I also get the questions. What is he? Are you sure he is a Maltese? Bogie has tan on his ears and little on his back. In every other way, he meets breed standard. Why are people so rude? Actually most people are very nice and just comment what a cute dog you have. There is nothing else necessary. You babies are all beautiful and unique.


----------



## Andrea&Luci

Small Fry is the cutest thing I have ever seen. Specially in your icon picture, where you have all of your babies in the picture, and you just see that little face w/ those adorable little ears !!!!!


----------



## Carla

I can understand your frustration. I am frequently asked what Shotzi is. She actually "looks" the breed standard!

I have been asked if she is a Chinese Crested, Westie, Shih Tsu, poodle, and get this one......... an albino!







While my vet believes Shotzi is a purebred Maltese, we don't really know since I adopted her. 

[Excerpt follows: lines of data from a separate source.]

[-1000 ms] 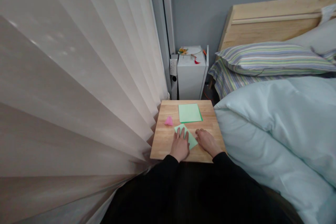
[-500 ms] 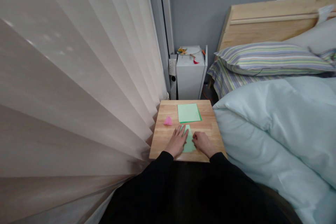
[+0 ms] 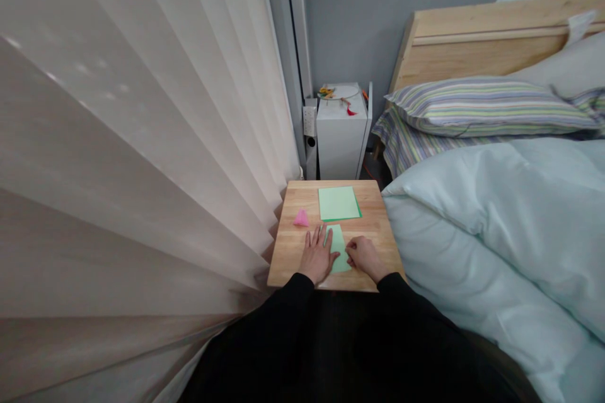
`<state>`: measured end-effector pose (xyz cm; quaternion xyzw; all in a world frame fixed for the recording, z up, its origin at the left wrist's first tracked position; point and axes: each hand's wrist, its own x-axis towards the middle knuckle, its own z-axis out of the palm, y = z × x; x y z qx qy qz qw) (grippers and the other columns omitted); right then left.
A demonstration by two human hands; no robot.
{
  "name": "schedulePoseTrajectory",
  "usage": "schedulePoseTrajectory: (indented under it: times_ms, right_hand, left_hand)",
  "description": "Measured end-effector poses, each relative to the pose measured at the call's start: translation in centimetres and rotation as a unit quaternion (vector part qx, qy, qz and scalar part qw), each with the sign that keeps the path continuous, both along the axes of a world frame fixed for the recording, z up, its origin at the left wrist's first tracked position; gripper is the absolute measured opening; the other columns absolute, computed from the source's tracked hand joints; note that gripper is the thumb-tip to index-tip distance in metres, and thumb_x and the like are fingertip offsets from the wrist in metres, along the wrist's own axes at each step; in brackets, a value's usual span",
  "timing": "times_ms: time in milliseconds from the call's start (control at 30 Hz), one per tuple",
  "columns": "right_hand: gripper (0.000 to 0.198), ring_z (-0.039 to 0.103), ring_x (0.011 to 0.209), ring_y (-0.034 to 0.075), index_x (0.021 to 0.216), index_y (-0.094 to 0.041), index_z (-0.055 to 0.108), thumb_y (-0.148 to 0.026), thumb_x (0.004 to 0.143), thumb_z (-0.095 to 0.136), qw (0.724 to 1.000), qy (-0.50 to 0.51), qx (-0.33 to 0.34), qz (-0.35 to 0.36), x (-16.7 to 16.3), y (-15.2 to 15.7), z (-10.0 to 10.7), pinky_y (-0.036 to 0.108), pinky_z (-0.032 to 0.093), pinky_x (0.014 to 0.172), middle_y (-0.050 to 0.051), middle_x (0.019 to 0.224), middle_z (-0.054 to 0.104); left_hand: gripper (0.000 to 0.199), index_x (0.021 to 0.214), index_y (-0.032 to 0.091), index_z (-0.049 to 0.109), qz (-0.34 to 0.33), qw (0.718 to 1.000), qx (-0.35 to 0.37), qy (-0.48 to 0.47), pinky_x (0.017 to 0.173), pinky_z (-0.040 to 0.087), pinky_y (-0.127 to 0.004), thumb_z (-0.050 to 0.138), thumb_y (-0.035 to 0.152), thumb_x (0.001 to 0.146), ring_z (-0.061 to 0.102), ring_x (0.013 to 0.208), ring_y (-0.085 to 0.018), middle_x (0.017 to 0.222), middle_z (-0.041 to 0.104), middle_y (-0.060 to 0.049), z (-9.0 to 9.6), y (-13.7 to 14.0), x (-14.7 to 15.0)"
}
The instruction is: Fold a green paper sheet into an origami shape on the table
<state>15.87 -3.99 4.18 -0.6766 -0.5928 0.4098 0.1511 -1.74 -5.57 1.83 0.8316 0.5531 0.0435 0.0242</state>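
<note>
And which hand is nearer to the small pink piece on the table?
Left. The left hand is below the pink piece in the picture, slightly to its right. The right hand is farther, at the right edge of the lower green sheet.

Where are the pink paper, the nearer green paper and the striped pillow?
Pink paper (image 3: 301,219), head view: middle of its visible face.
Nearer green paper (image 3: 339,242), head view: its uncovered middle part.
Striped pillow (image 3: 491,106), head view: middle of its striped side.

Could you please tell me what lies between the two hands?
A pale green sheet lies there, partly under the left hand, in the head view.
</note>
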Motion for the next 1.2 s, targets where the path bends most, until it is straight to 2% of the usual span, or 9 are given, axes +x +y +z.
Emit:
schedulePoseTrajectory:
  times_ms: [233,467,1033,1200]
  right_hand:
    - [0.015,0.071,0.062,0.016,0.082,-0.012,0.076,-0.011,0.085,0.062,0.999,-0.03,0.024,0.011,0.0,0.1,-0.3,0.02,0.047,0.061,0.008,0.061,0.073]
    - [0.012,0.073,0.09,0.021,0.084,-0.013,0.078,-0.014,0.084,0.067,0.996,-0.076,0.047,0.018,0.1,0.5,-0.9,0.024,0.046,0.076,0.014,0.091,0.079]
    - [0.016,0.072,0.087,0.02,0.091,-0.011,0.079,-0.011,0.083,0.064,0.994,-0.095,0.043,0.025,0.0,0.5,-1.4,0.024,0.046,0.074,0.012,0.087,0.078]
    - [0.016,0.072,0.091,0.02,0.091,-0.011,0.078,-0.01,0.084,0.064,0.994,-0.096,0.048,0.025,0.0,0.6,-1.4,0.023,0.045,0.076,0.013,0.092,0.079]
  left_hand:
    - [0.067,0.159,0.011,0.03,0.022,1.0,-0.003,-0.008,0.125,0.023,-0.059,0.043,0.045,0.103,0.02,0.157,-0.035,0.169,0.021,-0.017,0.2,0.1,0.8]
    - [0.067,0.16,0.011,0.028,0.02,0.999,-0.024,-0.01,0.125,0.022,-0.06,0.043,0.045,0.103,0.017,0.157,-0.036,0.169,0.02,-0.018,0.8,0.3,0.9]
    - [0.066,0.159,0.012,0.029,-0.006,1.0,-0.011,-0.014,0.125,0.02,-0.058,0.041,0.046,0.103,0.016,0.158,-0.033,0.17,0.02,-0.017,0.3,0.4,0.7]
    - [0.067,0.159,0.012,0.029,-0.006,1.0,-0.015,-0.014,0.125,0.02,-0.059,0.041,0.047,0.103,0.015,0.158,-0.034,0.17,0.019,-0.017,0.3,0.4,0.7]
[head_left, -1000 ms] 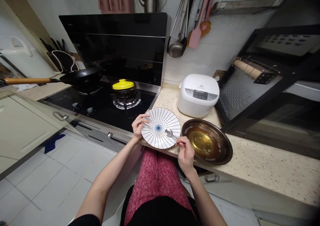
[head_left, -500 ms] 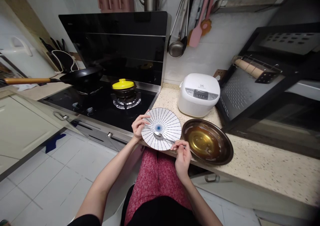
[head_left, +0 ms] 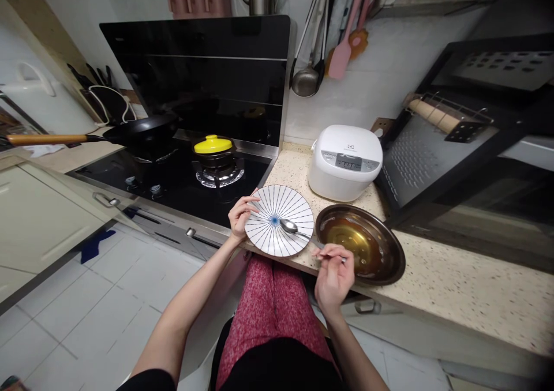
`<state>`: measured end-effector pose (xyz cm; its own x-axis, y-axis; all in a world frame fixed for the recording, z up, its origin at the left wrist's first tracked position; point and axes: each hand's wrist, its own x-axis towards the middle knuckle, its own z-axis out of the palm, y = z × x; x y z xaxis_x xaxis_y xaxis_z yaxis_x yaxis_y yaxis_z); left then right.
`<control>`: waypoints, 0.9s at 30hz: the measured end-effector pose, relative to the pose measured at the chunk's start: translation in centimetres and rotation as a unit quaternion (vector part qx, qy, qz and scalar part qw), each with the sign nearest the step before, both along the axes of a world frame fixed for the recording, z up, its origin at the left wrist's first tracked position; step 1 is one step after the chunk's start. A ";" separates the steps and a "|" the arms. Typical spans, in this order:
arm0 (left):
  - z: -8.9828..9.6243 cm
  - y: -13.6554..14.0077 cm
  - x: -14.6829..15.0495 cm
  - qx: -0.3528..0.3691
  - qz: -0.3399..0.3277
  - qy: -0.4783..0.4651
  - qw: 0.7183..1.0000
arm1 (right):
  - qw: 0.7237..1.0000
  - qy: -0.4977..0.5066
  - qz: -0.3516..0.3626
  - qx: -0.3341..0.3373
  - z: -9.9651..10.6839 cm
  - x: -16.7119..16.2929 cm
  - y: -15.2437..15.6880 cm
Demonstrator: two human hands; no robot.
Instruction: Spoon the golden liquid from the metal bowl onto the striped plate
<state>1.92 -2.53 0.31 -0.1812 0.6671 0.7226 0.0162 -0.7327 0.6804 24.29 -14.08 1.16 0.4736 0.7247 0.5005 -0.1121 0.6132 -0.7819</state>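
A round white plate (head_left: 270, 241) with dark radiating lines and a blue centre sits at the counter's front edge. My left hand (head_left: 242, 215) grips its left rim, fingers over the top and thumb partly hidden. In my right hand (head_left: 334, 275) is the handle of a metal spoon (head_left: 289, 226); its bowl is over the plate, just right of the blue centre. Whether the spoon touches the plate, I cannot tell. Beside the plate on the right stands a wide dark metal bowl (head_left: 392, 258) with yellowish liquid in it, close behind my right hand.
Behind the bowl is a white rice cooker (head_left: 345, 166). A small pot with a yellow lid (head_left: 213, 145) sits on the stove (head_left: 186, 192), and a black wok (head_left: 141, 130) is at its left. Utensils such as a pink spatula (head_left: 340, 59) hang on the wall. A black appliance (head_left: 471, 195) stands right.
My right hand has moved to the right with the spoon, so its bowl shifted from the plate's lower middle toward its right side. My left hand stays on the plate's rim.
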 end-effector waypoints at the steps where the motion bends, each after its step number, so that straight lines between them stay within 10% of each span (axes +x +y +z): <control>1: 0.0 0.0 0.0 -0.001 0.002 -0.001 1.000 | 1.000 0.004 -0.010 0.008 0.4 0.5 -0.1; 13: -0.2 0.4 0.0 -0.022 -0.006 -0.024 0.999 | 0.964 -0.144 -0.210 0.079 0.9 6.0 -0.8; 22: -0.1 0.9 -0.2 -0.057 0.010 -0.028 0.998 | 0.834 -0.494 -0.132 0.207 -1.0 10.9 -1.3; 27: -0.3 1.2 -0.3 -0.082 0.009 -0.054 0.995 | 0.876 -0.437 -0.151 0.138 -0.3 11.9 -1.9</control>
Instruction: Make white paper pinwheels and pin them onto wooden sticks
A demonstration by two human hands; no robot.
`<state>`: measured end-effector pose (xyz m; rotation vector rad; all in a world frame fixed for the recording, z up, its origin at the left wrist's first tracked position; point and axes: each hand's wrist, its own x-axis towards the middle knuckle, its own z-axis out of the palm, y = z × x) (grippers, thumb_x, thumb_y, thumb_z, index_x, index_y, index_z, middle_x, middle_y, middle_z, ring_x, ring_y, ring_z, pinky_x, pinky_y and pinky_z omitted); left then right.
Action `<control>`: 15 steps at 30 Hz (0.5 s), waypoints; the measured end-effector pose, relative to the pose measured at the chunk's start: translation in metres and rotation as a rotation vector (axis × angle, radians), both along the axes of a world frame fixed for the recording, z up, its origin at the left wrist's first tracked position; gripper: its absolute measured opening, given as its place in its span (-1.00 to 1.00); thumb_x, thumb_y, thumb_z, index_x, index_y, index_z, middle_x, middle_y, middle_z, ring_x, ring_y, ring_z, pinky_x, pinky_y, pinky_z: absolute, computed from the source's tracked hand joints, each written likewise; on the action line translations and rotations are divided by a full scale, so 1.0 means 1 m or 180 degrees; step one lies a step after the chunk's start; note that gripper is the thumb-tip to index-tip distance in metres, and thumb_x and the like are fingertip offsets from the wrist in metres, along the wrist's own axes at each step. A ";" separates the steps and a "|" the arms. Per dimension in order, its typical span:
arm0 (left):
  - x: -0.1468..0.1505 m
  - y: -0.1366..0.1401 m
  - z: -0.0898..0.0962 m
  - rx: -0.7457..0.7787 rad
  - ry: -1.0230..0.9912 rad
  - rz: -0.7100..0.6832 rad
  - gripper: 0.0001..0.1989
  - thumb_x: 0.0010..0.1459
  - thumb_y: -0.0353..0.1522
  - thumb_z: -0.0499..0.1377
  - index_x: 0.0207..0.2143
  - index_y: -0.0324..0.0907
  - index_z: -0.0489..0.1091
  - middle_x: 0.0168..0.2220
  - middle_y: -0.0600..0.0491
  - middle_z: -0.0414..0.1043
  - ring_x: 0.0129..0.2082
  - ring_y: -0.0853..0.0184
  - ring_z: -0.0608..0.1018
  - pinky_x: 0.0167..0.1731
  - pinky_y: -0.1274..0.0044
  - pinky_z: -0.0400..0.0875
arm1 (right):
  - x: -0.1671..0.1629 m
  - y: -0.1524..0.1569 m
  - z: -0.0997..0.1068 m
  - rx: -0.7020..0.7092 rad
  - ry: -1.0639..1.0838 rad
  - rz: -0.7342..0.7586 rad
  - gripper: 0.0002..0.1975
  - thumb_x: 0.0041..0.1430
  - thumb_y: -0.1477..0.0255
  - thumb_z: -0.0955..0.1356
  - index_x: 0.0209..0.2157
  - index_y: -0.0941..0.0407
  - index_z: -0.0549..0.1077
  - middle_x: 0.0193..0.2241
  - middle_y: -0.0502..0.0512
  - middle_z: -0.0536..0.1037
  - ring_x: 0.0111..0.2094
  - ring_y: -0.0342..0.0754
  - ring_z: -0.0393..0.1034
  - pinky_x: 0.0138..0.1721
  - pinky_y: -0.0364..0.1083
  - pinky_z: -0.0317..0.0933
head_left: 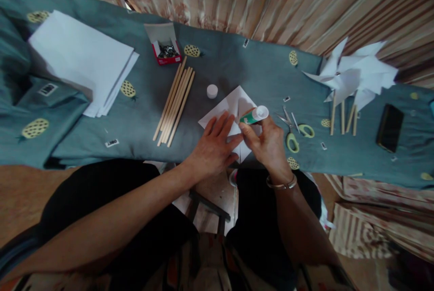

So try not to let people's comments bother you. All that really matters is that you love her. What's not to love about that cute little girl.

Carla & Shotzi


----------



## bek74

I think small fry is just beautiful, I LOVE those ears. I want to hold them and bring her in for some big Bekky kisses. Who cares what a bunch of nobodies think, and I wouldn't explain anything to anyone. If someone asks "What is she", you answer " My baby girl".

LUV YA SMALL FRY


----------



## Lacie's Mom

She's just precious -- no matter what her other 1/2 is. But let's hope she's not an alien -- Lacie barks at anything she thinks is an alien -- like a leaf or a new flower pot or when we move the lawn mower to another area of the yard. Yep - Lacie likes to give us an "alien alert". whenever possible. LOL


----------



## HappyB

> I also get the questions. What is he? Are you sure he is a Maltese? Bogie has tan on his ears and little on his back. In every other way, he meets breed standard. Why are people so rude? Actually most people are very nice and just comment what a cute dog you have. There is nothing else necessary. You babies are all beautiful and unique.[/B]



I think your Bogie is as cute as can be. I don't advocate mixes, but if I knew I could get some that look like him, I would be tempted.


----------



## ladypup

She i just so darn cute!


----------



## mmo

Just tell them that she is "THE SMALL FRY", that what she is and she is also very much loved and well cared for. Anything else lacks relevance.


----------



## my baby

I cant believe how rude people can be








I think she is just adorable, if I was to take a guess I would say she is half papillon. Not just because of the ears but the beautiful shape of her face and nose.
If only you lived closer Small Fry would definitly be over for a play date and lots of hugs!!!


----------



## MySugarBaby

I think she really looks like a morkie, she has the facial features that you see in a morkie.

No matter what she is mixed with, she is soooo adorable!!! You are so lucky to have such a cutie!! I just love her face, I would love to have one just like her!!!


----------



## kkrize

Small Fry is just adorable. And I love her name too!


----------